As a senior in high school, Ray quit school to join the army. He fought in two tours of Afghanistan before being injured and returning home to civilian life. He saw a counselor and inquired about what he needed to do to go on a speaking tour and talk about life on the battlefield. He’d heard of other ex-soldiers who made money traveling as inspirational speakers, and it sounded great. In fact, he wondered why no one had asked him to speak to their group since he returned home. He grew bitter about how others were earning an income doing this, and he wasn’t.
His counselor asked him if he’d ever considered his attitude and appearance. Ray had tattoos up and down his arms and body, even his neck. He sported long hair and dressed unprofessionally. His peers even called his clothes “gangsta.” It was clear that until he changed his dress and his negative, complaining attitude, few would want to hire him. Ray thought all of this was rude and even stupid. Unfortunately, he remains unemployed with a bad attitude.

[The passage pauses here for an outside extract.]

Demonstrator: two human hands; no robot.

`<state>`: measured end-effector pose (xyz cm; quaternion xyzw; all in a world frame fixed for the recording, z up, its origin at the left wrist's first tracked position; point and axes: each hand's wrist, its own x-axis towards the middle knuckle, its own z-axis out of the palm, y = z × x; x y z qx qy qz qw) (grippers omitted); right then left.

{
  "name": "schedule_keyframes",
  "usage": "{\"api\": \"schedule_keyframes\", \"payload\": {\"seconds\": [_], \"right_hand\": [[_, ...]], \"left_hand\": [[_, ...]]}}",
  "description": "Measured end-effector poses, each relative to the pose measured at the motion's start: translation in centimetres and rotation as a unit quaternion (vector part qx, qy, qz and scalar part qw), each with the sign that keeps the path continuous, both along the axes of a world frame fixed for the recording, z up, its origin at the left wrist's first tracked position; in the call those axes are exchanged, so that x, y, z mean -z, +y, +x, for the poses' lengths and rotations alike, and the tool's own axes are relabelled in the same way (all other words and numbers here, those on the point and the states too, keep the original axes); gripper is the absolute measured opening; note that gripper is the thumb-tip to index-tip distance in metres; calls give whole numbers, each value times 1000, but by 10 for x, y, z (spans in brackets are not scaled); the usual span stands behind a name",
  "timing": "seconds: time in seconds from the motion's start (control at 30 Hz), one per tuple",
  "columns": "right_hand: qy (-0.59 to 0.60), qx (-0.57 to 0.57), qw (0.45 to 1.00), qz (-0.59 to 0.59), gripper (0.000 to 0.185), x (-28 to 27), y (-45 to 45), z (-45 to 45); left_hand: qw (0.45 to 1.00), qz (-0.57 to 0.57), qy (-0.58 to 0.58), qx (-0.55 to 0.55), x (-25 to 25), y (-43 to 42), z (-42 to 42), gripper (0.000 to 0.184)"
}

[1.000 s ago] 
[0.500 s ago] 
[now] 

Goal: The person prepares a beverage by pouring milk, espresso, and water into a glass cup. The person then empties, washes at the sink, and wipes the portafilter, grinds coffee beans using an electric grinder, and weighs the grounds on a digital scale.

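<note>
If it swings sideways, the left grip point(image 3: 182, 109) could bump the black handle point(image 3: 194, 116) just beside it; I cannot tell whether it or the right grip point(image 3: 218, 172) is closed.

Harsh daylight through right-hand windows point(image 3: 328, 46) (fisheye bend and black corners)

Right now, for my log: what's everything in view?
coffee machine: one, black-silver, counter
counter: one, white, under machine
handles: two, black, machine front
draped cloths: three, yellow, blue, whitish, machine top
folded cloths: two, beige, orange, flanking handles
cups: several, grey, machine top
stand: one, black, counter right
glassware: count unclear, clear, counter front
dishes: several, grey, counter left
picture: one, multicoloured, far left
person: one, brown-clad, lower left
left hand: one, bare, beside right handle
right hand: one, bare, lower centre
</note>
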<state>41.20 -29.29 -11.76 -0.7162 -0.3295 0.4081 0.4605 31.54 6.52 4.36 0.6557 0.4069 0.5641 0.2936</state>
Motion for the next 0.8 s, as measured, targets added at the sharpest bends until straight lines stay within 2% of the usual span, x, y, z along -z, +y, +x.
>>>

The Difference in Kids Today
Ray’s story is real and far too frequent. He’s a young adult who lives at the intersection of “big dreams” and “harsh realities.” If you work with young adults, you will likely have to help them navigate this crossroad. I suppose most young generations have “big dreams,” but the difference today is that we haven’t been completely truthful about the realities they’ll face in route. Today’s kids have grown up in a time where they watched Disney movies about princesses, televisions shows about super heroes, YouTube videos that entertain in less than a minute, ESPN “Top Ten” Plays of the Day, Reality TV programs where untalented people get rich; and they wonder: Why not me? Why not now? Why not easy?
When my kids were young, I encouraged big dreams, too. In fact, as I’ve worked with college students through the years, I’ve said the same thing. The difference is, I’ve tried to tell them the whole story. I’ve labored to insure I never spoke of big dreams without also bringing up these realities:
- You seldom realize a dream without tons of unglamorous work.
- You seldom realize a dream unless it is tied to your talent or strength.
- You seldom realize a dream without learning to compromise and adapt.
- You seldom realize a dream without asking for lots of help from others.
- You seldom realize a dream while preoccupied with tweeting about it.
- You seldom realize a dream until you’ve put in 10,000 hours pursuing it.
- You seldom realize a dream and not see it’s about something bigger than you.
- You seldom realize a dream by staying asleep.
When we watch young Olympians, we forget how many years they invested in private preparation. The average Olympian prepares for eight years prior to their first games, getting up early in the dark every day, with no cheering crowds, to work at their sport. No glitz, no glamor, just lots of pain and pressure. Most sustain injuries, spend lots of money, and relatively few who attempt to qualify actually make it. But they’ve realized that the dream demands the discipline.
Highlights vs. Hard Labor
When we see a musician or actor, we forget they did not reach stardom overnight. When we see professional athletes, we forget that talent alone did not get them where they are. Dayton Moore, General Manager for the Kansas City Royals, said to me, “One challenge we have with young ballplayers today is they have grown up watching “highlight reels” of great plays on the field. Those highlight reels never show the 80% of the game that wasn’t sensational, or 100% of the practice time that contained no thrills or goose bumps.”
It’s why so many talented young people drop out. They can’t get past the corner of big dreams and harsh realities.
A few years ago, I met with an intern to talk about her dreams in life. She told me her mission was to transform the entertainment industry in Hollywood. She wanted to bring depth and altruism to an often superficial and self-obsessed culture. When she told me this, I was impressed at her goal. Then, I asked if she had a plan. She laid out for me a step-by-step plan to reach this goal. Again, I was impressed. At that point, I inquired how long she felt this whole thing would take.
Without batting an eye, she said, “About eighteen months.”
Wow. If our dreams could only be realized that quickly. At this point, my role was not to laugh at her unrealistic timetable or sarcastically tell her it was impossible. Rather, it was to look her in the eye and say, “This is a great goal. It’s one I think you are suited for as well. But it’s going to require labor, and you may endure painfully slow results at first. It likely won’t happen in eighteen months; it may require a lifetime of investment. But I think it’s worth it.”
I was trying to help her navigate the corner of big dreams and hard work. Are there students or young adults in your life who need this reality check?